As a reminder, two weeks from now we will talk about the next two chapters. I'd like to have a diverse set of viewpoints on this stuff so even if you did not reach out for this issue please consider sharing your thoughts on those!
For more real-time discussion, please see the NULL BITMAP Discord.
For more background on the topic and why we're discussing it, I wrote this earlier post. It covers the basics of what kind of problems we are interested in solving and why I think it, in general, should be of interest to people who are into databases.
The first two chapters of the book are pretty high-level but they go into some specific examples that I think are illuminating.
Chapter 1
I think the first thing that this book goes through that was interesting to me is regarding how to think about a problem through the lens of feedback: lots of presentations I've seen either treat the problem completely abstractly or start from a problem that seems tailor-made to this kind of analysis. By comparison, I think this problem seems fairly realistic, it's just a pipeline and we're just trying to keep the queues at a reasonable level.
We derive from first principles the idea that the only hope we have of solving this problem is to base our policy off of the true, observed behaviour of the system. There's simply too much randomness involved (and in fact, modeling this as randomness dispenses any notion that we could control for it all) for anything else to work.
We first derive what we will later know by the name of a P Controller, where we choose our input setting proportional to the difference between the desired output and the true output.

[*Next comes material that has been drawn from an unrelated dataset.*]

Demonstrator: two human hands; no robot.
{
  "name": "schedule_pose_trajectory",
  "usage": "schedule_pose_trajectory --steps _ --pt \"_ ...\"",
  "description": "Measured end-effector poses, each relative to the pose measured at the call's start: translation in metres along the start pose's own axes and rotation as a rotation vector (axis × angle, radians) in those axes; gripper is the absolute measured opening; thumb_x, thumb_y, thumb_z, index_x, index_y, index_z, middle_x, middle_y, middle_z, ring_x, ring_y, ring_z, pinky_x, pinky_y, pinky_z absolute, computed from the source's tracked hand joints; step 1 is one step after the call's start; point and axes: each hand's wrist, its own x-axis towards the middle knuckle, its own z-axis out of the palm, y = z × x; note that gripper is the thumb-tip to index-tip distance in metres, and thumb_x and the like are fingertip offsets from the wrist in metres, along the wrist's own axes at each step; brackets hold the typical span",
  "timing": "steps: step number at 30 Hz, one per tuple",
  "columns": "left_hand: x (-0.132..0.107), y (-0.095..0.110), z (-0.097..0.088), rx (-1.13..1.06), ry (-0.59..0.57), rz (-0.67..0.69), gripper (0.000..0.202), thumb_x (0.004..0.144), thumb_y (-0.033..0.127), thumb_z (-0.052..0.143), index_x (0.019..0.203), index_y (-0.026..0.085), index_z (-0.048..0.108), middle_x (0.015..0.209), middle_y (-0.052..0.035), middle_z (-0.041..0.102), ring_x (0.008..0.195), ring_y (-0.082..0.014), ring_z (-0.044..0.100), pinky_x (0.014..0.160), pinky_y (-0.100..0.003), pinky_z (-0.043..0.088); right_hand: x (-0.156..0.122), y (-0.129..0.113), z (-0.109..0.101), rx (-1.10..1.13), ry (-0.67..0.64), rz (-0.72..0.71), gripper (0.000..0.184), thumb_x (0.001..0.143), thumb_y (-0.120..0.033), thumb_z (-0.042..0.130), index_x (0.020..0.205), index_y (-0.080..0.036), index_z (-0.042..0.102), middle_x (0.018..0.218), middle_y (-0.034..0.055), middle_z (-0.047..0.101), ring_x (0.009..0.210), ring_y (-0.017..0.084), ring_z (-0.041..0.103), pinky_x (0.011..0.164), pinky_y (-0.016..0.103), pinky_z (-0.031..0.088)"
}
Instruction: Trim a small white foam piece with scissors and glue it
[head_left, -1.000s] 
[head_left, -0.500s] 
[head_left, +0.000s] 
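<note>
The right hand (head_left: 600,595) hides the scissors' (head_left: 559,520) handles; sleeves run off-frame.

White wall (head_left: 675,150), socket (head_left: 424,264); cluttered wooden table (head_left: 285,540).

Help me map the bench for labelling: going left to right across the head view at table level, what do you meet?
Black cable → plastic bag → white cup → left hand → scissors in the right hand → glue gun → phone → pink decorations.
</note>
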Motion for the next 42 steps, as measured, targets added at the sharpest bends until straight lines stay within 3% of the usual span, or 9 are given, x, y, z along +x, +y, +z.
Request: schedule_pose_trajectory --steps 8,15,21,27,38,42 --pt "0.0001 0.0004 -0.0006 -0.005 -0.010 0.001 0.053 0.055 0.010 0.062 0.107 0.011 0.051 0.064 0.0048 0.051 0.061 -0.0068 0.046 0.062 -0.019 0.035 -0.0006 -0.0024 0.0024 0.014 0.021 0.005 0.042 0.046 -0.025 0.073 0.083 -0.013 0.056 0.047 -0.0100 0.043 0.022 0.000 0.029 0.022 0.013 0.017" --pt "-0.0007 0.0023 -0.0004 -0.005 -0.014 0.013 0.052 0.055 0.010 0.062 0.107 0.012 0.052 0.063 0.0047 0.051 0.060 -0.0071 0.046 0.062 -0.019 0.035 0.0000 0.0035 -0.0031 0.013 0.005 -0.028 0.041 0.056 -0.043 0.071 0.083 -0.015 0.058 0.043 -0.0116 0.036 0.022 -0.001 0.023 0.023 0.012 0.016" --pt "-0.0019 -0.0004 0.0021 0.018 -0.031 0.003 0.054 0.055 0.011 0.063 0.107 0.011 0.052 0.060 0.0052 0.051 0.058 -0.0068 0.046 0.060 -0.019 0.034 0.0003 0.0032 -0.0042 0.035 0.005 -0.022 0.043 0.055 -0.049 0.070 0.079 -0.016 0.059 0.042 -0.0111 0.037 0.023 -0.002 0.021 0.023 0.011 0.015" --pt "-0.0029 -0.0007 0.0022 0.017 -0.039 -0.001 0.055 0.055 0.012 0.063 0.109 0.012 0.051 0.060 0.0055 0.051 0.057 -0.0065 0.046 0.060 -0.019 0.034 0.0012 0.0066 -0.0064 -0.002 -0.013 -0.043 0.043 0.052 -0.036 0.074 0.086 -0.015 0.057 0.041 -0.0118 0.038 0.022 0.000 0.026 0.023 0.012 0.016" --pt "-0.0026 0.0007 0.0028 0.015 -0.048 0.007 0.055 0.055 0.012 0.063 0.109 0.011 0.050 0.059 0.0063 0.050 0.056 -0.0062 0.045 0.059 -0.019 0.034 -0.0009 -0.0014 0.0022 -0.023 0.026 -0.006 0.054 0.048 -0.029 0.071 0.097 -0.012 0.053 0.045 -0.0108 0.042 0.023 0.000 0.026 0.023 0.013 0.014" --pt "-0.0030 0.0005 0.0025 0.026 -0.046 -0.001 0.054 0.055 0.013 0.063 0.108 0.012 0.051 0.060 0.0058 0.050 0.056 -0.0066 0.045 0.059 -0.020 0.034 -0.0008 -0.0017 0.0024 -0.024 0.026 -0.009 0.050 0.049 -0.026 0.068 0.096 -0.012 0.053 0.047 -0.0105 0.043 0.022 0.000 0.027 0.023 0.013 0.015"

I copied over his code and added some matplotlib to plot the results. Note that there's a couple typos in the code in the book, at least in my copy. There's a working version on the author's GitHub. My output looks pretty much the same as his:
If you've never gotten a handle on using Jupyter (or editing notebooks in VS Code) I recommend it, it's fun to cosplay as being a data scientist if that's not something you do every day and it's fun and visceral to get really quick turnaround on your experiments.
Chapter 2
Chapter 1 rederives the need for control from first principles as a way to convince you that this is a thing worthy of study. Once you're there, chapter 2 hits you right off the bat with the thesis of the book, which is the value of the feedback principle:
Continually compare the actual output to its desired reference value; then apply a change to the system inputs that counteracts any deviation of the actual output from the reference.
There is a really great insight a little later, which is that the goal is never to completely eliminate the error with a single step; doing that would require a fully understanding and model of the system, of course! But as long as we are able to make a step in the right direction, over time, we can make many such steps that will, over time, eliminate the error.

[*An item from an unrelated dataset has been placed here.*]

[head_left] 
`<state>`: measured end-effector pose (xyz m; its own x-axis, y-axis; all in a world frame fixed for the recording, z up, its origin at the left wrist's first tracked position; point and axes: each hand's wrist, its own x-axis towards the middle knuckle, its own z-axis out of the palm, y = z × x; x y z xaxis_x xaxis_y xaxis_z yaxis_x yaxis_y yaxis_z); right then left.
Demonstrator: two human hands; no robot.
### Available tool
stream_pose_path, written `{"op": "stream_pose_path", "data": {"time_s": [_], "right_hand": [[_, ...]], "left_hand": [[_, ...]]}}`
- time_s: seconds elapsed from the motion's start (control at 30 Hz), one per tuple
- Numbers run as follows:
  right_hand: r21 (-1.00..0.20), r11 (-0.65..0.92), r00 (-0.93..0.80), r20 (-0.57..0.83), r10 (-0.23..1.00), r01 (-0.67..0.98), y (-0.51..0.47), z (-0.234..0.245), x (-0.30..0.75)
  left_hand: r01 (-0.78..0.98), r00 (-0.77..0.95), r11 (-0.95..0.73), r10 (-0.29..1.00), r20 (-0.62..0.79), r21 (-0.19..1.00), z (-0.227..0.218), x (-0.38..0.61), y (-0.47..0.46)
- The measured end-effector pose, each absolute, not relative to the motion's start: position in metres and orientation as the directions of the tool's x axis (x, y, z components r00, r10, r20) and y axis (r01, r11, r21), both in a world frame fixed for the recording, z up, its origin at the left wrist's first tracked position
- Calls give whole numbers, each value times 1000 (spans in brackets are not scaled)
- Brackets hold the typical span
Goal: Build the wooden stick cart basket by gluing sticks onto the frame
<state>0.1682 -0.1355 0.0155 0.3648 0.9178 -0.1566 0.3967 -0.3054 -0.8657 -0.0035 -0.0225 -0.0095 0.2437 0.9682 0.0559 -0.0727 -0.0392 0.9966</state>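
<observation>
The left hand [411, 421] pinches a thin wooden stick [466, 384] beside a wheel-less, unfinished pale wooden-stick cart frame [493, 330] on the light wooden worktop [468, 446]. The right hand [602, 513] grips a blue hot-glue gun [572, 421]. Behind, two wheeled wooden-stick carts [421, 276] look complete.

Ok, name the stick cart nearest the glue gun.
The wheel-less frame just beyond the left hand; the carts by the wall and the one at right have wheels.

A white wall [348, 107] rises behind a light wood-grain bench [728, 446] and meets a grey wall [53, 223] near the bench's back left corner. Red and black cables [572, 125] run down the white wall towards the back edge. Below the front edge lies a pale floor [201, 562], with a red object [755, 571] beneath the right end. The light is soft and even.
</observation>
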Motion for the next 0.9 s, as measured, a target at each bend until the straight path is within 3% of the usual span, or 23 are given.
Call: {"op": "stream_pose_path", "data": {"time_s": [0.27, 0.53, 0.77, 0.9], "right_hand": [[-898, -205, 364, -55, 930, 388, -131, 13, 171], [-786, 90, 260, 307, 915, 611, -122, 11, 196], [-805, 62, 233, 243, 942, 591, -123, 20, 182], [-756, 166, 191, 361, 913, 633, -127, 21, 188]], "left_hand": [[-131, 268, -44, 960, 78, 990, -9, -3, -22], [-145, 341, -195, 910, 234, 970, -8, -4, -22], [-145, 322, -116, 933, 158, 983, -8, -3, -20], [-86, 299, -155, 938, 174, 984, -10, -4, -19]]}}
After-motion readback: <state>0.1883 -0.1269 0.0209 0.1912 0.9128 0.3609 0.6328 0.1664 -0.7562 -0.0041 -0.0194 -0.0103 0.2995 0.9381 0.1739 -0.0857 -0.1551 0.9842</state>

Two more insights I thought were really great were in the setpoint section.
First, the observation that control is a different beast from optimization. We are not concerned here with finding the optimal value for some function, although maybe you could cast it that way in some circumstances. From the perspective of control we must always have a setpoint which we are trying to match, we can't just point a control system at a problem and have it spit out this value. This might sound obvious, but we might want to, say, frame a problem as "give me the size of this cache that gives the fastest response time." No, you need to be tracking some real signal that you are trying to control. This generally means we're controlling something with two ends of a tradeoff that we have some external opinion on ("I would like my cache hit rate to be 95%").
The second observation (and this is the one that sold me on this book in the first place), is the idea that the signal must be able to straddle the setpoint. I encountered this when I was trying to control a queuing system (before I had heard of this book). I thought, "well, I'd like to keep the queue empty, so that should be my target." But this doesn't work for control, because the queue length can never be smaller than zero, and so we can only ever generate any kind of pressure on the signal in one direction. The fact that this book was aware of a big problem that I had encountered when I didn't know anything at all convinced me that we would be solving real problems I had.
Here is a Jupyter-able version of the code from this chapter, which tracks a cache hit rate. I modified it a bit to mess with the different values of k
:
I think one way to view these two chapters from a technical communication perspective is that chapter 1 is bottom-up: we start from a problem and derive how to solve that problem arriving at feedback. Chapter 2 is more top-down: we start from the premise of control and see where that leads us.
Commentary
Only received a bit of commentary on these chapters, which is expected because this was just an introduction to the problem space, and we haven't really gotten into the meat of problem-solving. I got a couple, though:
Ilia wrote:
i guess it's interesting how the first couple of chapters are foreshadowing the concept of the PID, in that (P) you need a target and therefore you will have error from the target that needs addressing, which is the job of a P term, (I) you may end up consistently missing the target by fearing overshooting with just a P controller, so you also use an I term to respond more aggressively to persistent error, (D) if you start overshooting and oscillating and threatening to destabilize then you can monitor the increasingly large changes with a D term and force the controller to calm down
Another friend wrote in to say he'd experienced a somewhat similar problem that felt like rate limiting: he had two "classes" of request that were each entitled to some percentage of capacity, but if one wasn't using all of its capacity then the other should get to use it. An interesting problem!